» Data excerpt:
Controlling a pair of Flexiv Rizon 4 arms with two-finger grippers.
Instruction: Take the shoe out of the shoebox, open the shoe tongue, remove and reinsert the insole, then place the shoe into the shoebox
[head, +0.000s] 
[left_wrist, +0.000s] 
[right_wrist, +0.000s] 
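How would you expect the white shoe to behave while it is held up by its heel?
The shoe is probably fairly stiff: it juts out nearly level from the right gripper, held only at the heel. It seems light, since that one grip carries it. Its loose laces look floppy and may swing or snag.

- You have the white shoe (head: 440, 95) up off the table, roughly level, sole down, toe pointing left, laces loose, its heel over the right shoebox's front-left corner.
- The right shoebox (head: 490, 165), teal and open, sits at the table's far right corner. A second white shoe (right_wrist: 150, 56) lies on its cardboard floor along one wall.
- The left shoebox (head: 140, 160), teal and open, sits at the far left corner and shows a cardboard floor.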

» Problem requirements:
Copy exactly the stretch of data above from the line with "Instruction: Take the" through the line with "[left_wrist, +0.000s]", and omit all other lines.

» Task result:
Instruction: Take the shoe out of the shoebox, open the shoe tongue, remove and reinsert the insole, then place the shoe into the shoebox
[head, +0.000s] 
[left_wrist, +0.000s] 

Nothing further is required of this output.